Frente al busto de Matilde Zúñiga Valdés, en la plaza cívica del municipio, familiares, autoridades culturales y vecinos se reunieron este viernes para recordar a la pintora nacida en esta localidad y reconocer la huella que dejó en la vida artística del Estado de México.
La ceremonia inició con una guardia de honor dedicada a la artista, cuya obra, marcada por una fuerte carga simbólica y emocional, es considerada una de las aportaciones más representativas de la plástica regional.
El homenaje coincidió con el aniversario de su natalicio y reunió a integrantes del Cabildo, promotores culturales y habitantes del municipio que acudieron para evocar la trayectoria de quien llevó el nombre de Zinacantepec a distintos espacios culturales del país.

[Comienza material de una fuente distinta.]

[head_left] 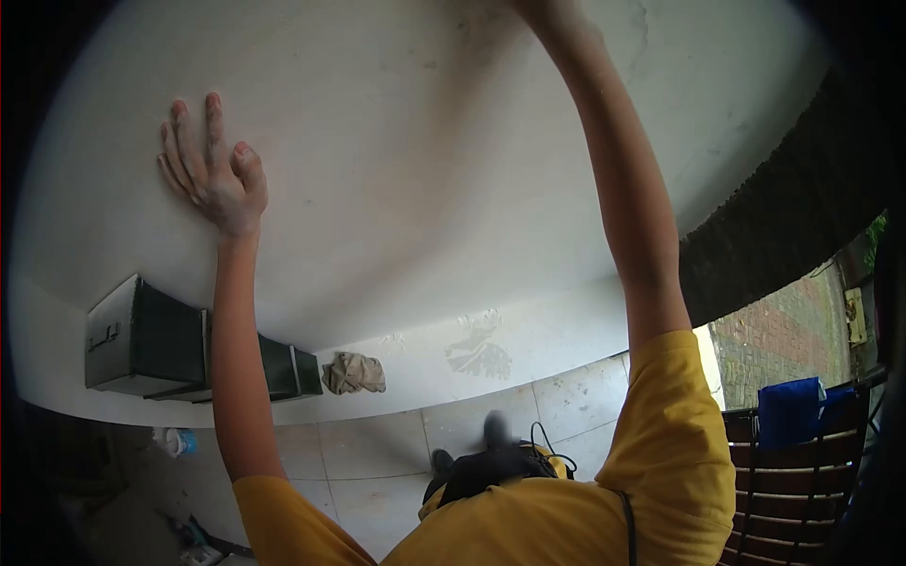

Después del acto cívico, la conmemoración continuó en el Museo Virreinal de Zinacantepec, donde fue inaugurada la exposición “Matilde Zúñiga, entre el amor y la rebeldía”, una muestra que reúne algunas de las piezas más representativas de la pintora. Se trata de la primera ocasión en que su obra se presenta públicamente en su lugar de origen.
Entre los asistentes estuvo Pablo Valdés Zúñiga, integrante de la familia de la artista, quien destacó que durante años se buscó que la obra de Matilde Zúñiga pudiera exhibirse en su propio municipio. Afirmó que esta exposición representa un paso importante para acercar su legado a las nuevas generaciones y para que la historia cultural de la región sea conocida por la propia comunidad.
Durante el acto también participó Maritza Zulema Sánchez Lugo, directora general de Patrimonio y Servicios Culturales del sector Cultura y Turismo del Estado de México, quien explicó que la obra de Zúñiga Valdés puede inscribirse dentro del romanticismo simbólico. Según expuso, pinturas como La Dolorosa o Cabeza de San Juan Bautista reflejan una profunda exploración de la emoción humana y de los símbolos religiosos y culturales.
La exposición permanecerá abierta al público en el Museo Virreinal, con la intención de que estudiantes, habitantes del municipio y visitantes conozcan el trabajo de una artista que, desde la pintura, retrató inquietudes espirituales y humanas con un lenguaje propio.
El homenaje, señalaron organizadores del evento, busca también reactivar la memoria cultural de Zinacantepec y reconocer a figuras que han contribuido a la identidad artística de la región. En ese sentido, recordar a Matilde Zúñiga Valdés implica volver la mirada hacia las raíces culturales del municipio y abrir espacios para que el arte dialogue con las nuevas generaciones.